My Husky 350 took a dump on me and I need to replace it. The question here is should I get the Stihl 290 Farm Boss or the Husqvarna 455 Rancher? I cut a grapple load of firewood a year plus cut trees for the in-laws use.


----------



## scalo (Sep 21, 2009)

well it appears that the overwhelming vote is for the Stihl 290 so I guess the winner has been decided and a new saw will be purchased on the way home tonight.


----------



## Haywire Haywood (Sep 21, 2009)

Between the two, I voted for the Stihl because that's the only one I have any experience with. Two of my friends have them and they've proven to be reliable firewood saws. I muffler modded one of them and it woke right up. 

Ian


----------



## scotclayshooter (Sep 21, 2009)

Ive had a 455 and it was OK but i would take the Stihl at least you can muffler mod it or fit a bigger cylinder.
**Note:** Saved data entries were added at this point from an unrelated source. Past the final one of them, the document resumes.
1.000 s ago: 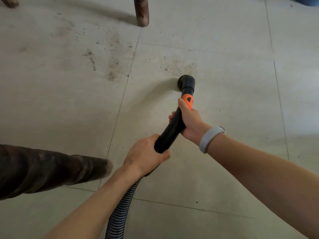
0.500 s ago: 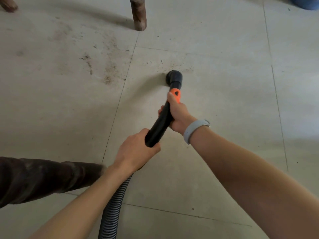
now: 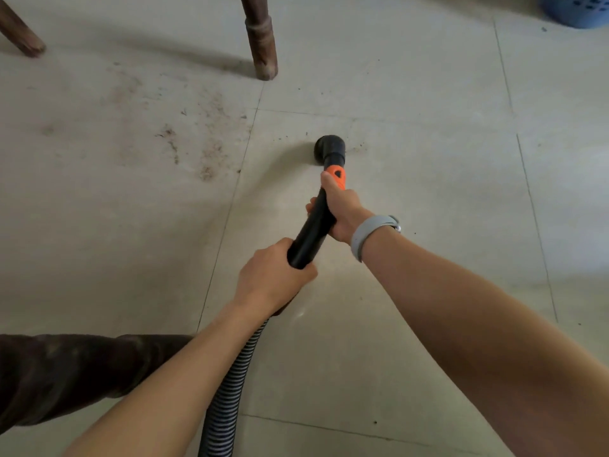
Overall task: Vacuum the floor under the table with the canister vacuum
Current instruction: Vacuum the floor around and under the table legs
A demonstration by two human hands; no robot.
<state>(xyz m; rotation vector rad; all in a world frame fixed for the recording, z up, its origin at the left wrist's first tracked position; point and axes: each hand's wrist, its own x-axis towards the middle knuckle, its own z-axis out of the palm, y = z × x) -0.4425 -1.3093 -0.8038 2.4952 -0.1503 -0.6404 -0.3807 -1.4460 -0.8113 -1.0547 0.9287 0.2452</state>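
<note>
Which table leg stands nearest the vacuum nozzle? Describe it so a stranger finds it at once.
Start at the black nozzle on the tiled floor and look straight beyond it. The upright brown table leg stands there, ringed by a band. The other far leg slants at the top left corner.

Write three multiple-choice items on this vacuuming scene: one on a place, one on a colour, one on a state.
1. Where does the thickest dirt patch lie relative to the vacuum nozzle?
A. To its left
B. To its right
C. Under the right forearm

2. What colour is the collar behind the nozzle?
A. Blue
B. Orange
C. White

3. How is the black wand held?
A. Left hand only
B. Right hand only
C. Both hands

Answers:
1. A, the brown smears lie on the tile left of the nozzle, beyond the grout line.
2. B, a bright orange band sits just behind the black head.
3. C, the left hand grips the rear end and the right hand grips nearer the collar.
</note>
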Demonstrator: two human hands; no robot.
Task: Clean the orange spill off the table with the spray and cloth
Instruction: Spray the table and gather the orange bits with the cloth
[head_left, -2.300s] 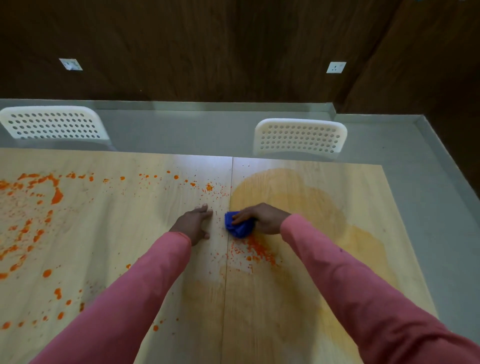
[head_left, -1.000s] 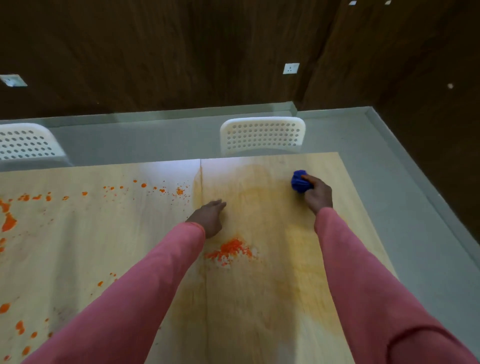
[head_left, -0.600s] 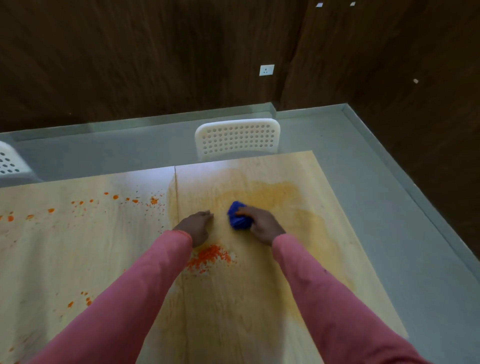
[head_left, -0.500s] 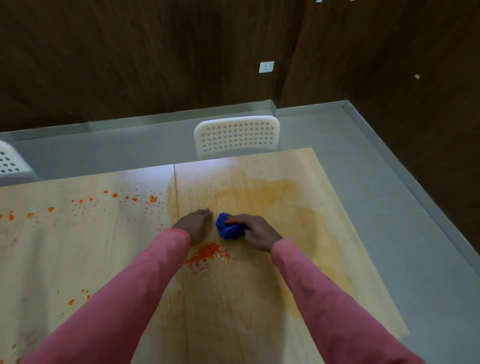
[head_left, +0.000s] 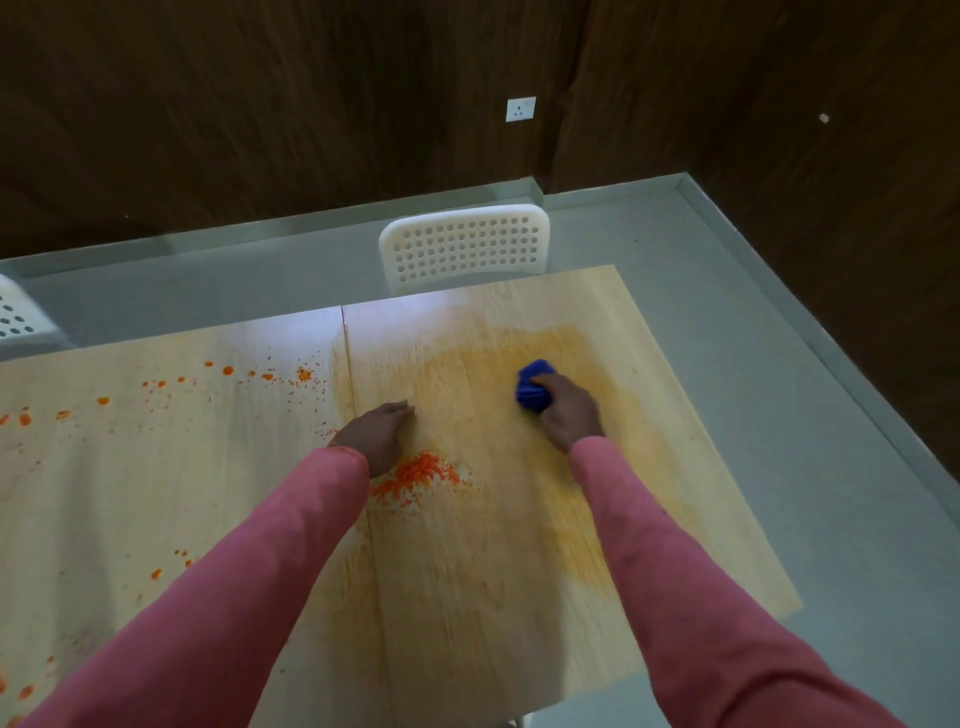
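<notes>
My right hand (head_left: 569, 415) grips a bunched blue cloth (head_left: 532, 387) and presses it onto the light wooden table (head_left: 493, 597), inside a wide smeared orange stain (head_left: 571, 364) on the right half. My left hand (head_left: 376, 434) rests flat on the table near the centre seam, fingers straight. A heap of orange crumbs (head_left: 415, 475) lies just right of that wrist. Scattered orange splatter (head_left: 228, 371) covers the left half of the table. No spray bottle is in view.
A white perforated chair (head_left: 465, 247) stands at the far edge of the table, and part of another chair (head_left: 18, 319) shows at the far left. Grey floor surrounds the table on the right. Dark wood walls rise behind.
My right hand has swept the blue cloth from beside my left hand out to the right across the stain. My left hand has stayed planted by the seam.
</notes>
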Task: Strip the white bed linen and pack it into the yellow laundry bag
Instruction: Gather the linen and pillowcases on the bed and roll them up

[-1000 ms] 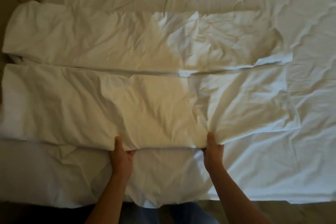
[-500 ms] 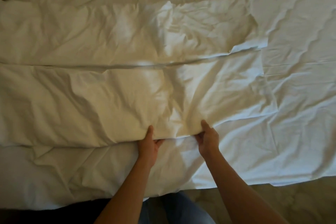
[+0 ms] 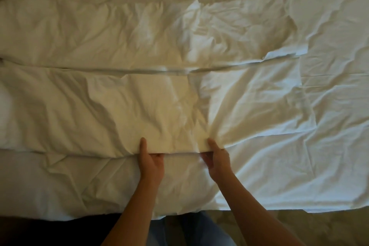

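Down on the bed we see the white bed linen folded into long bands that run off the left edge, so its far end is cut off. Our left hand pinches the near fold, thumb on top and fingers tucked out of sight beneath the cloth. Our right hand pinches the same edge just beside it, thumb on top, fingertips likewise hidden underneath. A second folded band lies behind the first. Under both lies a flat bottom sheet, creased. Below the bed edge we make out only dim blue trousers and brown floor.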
Its going to be a good upgrade my 455 would outcut a 350 2 for 1 and i bet the Stihl will be better.


----------



## Austin1 (Sep 21, 2009)

I am a Jred/Dolmar guy so I voted for the 455 but take a look at the 460.
But go with the best price and dealer support. The husky is smoother less vibe. I bet more firewood cutters that do not suffer from CAD use saw's that fall in the category of the 290&455, than the modded Pro Saw to cut the winters firewood lol. 
What's wrong with your 350? if you do your own repairs it might be cheaper to fix it than buy a new saw.


----------



## scalo (Sep 21, 2009)

the problem with the 350 is the mount holes for the muffler are stripped clean and the service guy said he could drill the holes out and put in a helicoil but he could not promise it would hold very well.


----------



## bore_pig (Sep 21, 2009)

I would fix it. Maybe have another service tech look at it. Doesn't really sound like a difficult fix. Is it possible to drill and tap the holes for the next size larger bolt?


----------



## scalo (Sep 21, 2009)

I would assume that anything is possible, just not sure that I want to put more money into the saw. I am looking for a 350 parts saw that I would be able to pull the cylinder and replace mine. If I can find one cheap enough it would be nice to have the 350 and 290


----------



## England14 (Sep 21, 2009)

scalo said:


> the problem with the 350 is the mount holes for the muffler are stripped clean and the service guy said he could drill the holes out and put in a helicoil but he could not promise it would hold very well.



A helicoil done right would work.


----------



## Austin1 (Sep 21, 2009)

scalo said:


> the problem with the 350 is the mount holes for the muffler are stripped clean and the service guy said he could drill the holes out and put in a helicoil but he could not promise it would hold very well.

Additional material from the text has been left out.